### Prompt
Return each record shown beneath, word for word.

Materials provided Block Start

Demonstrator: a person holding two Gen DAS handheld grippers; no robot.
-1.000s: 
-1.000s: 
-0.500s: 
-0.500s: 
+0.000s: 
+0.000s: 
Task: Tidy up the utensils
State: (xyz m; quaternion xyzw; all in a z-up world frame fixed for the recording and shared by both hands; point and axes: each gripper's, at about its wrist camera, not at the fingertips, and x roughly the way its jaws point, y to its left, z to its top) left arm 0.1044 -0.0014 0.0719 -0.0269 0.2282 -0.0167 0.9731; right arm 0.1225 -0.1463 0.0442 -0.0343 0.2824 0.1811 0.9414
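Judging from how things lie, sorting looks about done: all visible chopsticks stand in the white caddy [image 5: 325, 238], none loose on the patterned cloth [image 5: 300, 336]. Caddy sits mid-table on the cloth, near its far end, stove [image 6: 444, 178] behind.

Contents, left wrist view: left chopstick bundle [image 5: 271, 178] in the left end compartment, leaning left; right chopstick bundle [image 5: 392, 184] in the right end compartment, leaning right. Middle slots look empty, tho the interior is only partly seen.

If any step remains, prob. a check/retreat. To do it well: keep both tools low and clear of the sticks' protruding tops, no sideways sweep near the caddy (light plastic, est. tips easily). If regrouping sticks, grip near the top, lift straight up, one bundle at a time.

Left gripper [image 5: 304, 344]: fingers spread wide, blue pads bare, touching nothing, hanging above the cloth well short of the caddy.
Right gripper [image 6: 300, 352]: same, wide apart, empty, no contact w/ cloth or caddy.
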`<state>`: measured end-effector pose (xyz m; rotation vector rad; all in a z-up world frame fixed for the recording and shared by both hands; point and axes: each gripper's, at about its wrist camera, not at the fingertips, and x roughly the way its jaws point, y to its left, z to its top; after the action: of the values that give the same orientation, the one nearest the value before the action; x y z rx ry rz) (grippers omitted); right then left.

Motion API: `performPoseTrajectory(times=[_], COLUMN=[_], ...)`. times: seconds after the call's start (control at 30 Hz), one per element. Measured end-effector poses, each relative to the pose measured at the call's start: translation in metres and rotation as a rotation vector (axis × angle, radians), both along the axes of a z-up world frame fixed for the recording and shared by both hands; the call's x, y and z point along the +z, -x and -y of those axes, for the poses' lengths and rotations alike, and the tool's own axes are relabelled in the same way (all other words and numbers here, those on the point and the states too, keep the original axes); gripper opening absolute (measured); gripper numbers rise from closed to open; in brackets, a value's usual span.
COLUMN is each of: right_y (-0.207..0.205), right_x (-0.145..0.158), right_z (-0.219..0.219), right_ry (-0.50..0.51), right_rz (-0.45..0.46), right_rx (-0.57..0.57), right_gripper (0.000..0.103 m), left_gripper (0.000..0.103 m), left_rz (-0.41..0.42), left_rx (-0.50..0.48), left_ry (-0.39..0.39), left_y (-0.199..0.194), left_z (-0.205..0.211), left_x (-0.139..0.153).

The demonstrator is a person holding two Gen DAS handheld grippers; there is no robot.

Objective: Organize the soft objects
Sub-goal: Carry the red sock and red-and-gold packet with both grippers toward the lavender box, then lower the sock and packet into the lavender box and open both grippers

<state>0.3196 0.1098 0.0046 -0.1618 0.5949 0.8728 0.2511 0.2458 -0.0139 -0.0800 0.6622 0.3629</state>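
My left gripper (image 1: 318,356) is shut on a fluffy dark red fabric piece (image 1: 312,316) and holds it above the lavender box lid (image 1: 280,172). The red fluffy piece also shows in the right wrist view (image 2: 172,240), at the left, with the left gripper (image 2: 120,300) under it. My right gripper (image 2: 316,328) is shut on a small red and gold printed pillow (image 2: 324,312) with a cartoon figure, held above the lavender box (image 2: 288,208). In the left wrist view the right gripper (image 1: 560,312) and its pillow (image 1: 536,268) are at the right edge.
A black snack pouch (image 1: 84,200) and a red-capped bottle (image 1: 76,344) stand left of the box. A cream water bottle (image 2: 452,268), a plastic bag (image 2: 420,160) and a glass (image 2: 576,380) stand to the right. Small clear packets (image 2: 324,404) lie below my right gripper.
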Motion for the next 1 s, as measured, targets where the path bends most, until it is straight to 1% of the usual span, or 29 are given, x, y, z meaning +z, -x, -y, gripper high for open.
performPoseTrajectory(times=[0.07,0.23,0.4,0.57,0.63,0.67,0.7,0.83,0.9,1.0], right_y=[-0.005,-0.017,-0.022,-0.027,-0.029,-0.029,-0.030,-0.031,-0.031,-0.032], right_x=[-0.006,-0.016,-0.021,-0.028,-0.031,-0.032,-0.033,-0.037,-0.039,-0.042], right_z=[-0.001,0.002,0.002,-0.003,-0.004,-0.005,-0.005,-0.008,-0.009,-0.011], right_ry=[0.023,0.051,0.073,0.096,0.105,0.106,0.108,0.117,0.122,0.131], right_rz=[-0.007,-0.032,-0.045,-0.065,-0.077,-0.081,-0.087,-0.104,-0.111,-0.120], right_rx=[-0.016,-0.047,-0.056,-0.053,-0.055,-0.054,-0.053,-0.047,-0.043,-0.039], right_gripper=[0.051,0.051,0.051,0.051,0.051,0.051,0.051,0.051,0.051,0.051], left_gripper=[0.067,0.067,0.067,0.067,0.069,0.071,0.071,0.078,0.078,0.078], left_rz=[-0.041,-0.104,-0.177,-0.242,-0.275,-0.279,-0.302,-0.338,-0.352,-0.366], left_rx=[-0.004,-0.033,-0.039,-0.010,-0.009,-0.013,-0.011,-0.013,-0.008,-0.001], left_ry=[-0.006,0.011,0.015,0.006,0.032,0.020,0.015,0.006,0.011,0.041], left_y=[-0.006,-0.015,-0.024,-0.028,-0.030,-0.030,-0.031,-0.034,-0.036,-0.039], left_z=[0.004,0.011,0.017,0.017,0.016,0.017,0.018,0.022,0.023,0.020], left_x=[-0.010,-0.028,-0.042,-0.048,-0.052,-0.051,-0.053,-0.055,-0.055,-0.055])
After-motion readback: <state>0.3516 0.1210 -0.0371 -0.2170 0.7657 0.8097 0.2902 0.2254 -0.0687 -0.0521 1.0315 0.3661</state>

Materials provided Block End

### Task answer
Demonstrator: a person holding two Gen DAS handheld grippers; no robot.
-1.000s: 
-1.000s: 
-0.500s: 
-0.500s: 
+0.000s: 
+0.000s: 
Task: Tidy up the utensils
State: (xyz m; quaternion xyzw; all in a z-up world frame fixed for the recording and shared by both hands; point and axes: each gripper's, at about its wrist camera, not at the fingertips, and x roughly the way its jaws point, y to its left, z to its top) left arm 0.1044 -0.0014 0.0719 -0.0269 0.2282 -0.0167 0.9731; right arm 0.1225 -0.1463 0.0442 -0.0343 0.2824 0.1811 0.9414
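Judging from how things lie, sorting looks about done: all visible chopsticks stand in the white caddy [image 5: 325, 238], none loose on the patterned cloth [image 5: 300, 336]. Caddy sits mid-table on the cloth, near its far end, stove [image 6: 444, 178] behind.

Contents, left wrist view: left chopstick bundle [image 5: 271, 178] in the left end compartment, leaning left; right chopstick bundle [image 5: 392, 184] in the right end compartment, leaning right. Middle slots look empty, tho the interior is only partly seen.

If any step remains, prob. a check/retreat. To do it well: keep both tools low and clear of the sticks' protruding tops, no sideways sweep near the caddy (light plastic, est. tips easily). If regrouping sticks, grip near the top, lift straight up, one bundle at a time.

Left gripper [image 5: 304, 344]: fingers spread wide, blue pads bare, touching nothing, hanging above the cloth well short of the caddy.
Right gripper [image 6: 300, 352]: same, wide apart, empty, no contact w/ cloth or caddy.
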`<state>`: measured end-effector pose (xyz m; rotation vector rad; all in a z-up world frame fixed for the recording and shared by both hands; point and axes: each gripper's, at about its wrist camera, not at the fingertips, and x roughly the way its jaws point, y to its left, z to its top; after the action: of the values that give the same orientation, the one nearest the value before the action; x y z rx ry rz) (grippers omitted); right then left.

Motion API: `performPoseTrajectory(times=[_], COLUMN=[_], ...)`. times: seconds after the call's start (control at 30 Hz), one per element. Measured end-effector poses, each relative to the pose measured at the call's start: translation in metres and rotation as a rotation vector (axis × angle, radians), both along the axes of a z-up world frame fixed for the recording and shared by both hands; the call's x, y and z point along the +z, -x and -y of those axes, for the poses' lengths and rotations alike, and the tool's own axes are relabelled in the same way (all other words and numbers here, those on the point and the states too, keep the original axes); gripper opening absolute (measured); gripper numbers rise from closed to open; in brackets, a value's usual span.
COLUMN is each of: right_y (-0.207..0.205), right_x (-0.145..0.158), right_z (-0.219..0.219), right_ry (-0.50..0.51), right_rz (-0.45..0.46), right_rx (-0.57..0.57), right_gripper (0.000..0.103 m), left_gripper (0.000..0.103 m), left_rz (-0.41..0.42), left_rx (-0.50..0.48), left_ry (-0.39..0.39), left_y (-0.199..0.194), left_z (-0.205..0.211), left_x (-0.139..0.153).

The demonstrator is a person holding two Gen DAS handheld grippers; there is no robot.

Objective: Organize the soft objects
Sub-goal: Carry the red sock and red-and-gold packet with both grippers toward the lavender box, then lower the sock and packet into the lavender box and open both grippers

<state>0.3196 0.1098 0.0046 -0.1618 0.5949 0.8728 0.2511 0.2458 -0.0139 -0.0800 0.6622 0.3629</state>
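My left gripper (image 1: 318,356) is shut on a fluffy dark red fabric piece (image 1: 312,316) and holds it above the lavender box lid (image 1: 280,172). The red fluffy piece also shows in the right wrist view (image 2: 172,240), at the left, with the left gripper (image 2: 120,300) under it. My right gripper (image 2: 316,328) is shut on a small red and gold printed pillow (image 2: 324,312) with a cartoon figure, held above the lavender box (image 2: 288,208). In the left wrist view the right gripper (image 1: 560,312) and its pillow (image 1: 536,268) are at the right edge.
A black snack pouch (image 1: 84,200) and a red-capped bottle (image 1: 76,344) stand left of the box. A cream water bottle (image 2: 452,268), a plastic bag (image 2: 420,160) and a glass (image 2: 576,380) stand to the right. Small clear packets (image 2: 324,404) lie below my right gripper.
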Motion for the next 1 s, as measured, targets where the path bends most, until it is straight to 1% of the usual span, or 29 are given, x, y, z meaning +z, -x, -y, gripper high for open.
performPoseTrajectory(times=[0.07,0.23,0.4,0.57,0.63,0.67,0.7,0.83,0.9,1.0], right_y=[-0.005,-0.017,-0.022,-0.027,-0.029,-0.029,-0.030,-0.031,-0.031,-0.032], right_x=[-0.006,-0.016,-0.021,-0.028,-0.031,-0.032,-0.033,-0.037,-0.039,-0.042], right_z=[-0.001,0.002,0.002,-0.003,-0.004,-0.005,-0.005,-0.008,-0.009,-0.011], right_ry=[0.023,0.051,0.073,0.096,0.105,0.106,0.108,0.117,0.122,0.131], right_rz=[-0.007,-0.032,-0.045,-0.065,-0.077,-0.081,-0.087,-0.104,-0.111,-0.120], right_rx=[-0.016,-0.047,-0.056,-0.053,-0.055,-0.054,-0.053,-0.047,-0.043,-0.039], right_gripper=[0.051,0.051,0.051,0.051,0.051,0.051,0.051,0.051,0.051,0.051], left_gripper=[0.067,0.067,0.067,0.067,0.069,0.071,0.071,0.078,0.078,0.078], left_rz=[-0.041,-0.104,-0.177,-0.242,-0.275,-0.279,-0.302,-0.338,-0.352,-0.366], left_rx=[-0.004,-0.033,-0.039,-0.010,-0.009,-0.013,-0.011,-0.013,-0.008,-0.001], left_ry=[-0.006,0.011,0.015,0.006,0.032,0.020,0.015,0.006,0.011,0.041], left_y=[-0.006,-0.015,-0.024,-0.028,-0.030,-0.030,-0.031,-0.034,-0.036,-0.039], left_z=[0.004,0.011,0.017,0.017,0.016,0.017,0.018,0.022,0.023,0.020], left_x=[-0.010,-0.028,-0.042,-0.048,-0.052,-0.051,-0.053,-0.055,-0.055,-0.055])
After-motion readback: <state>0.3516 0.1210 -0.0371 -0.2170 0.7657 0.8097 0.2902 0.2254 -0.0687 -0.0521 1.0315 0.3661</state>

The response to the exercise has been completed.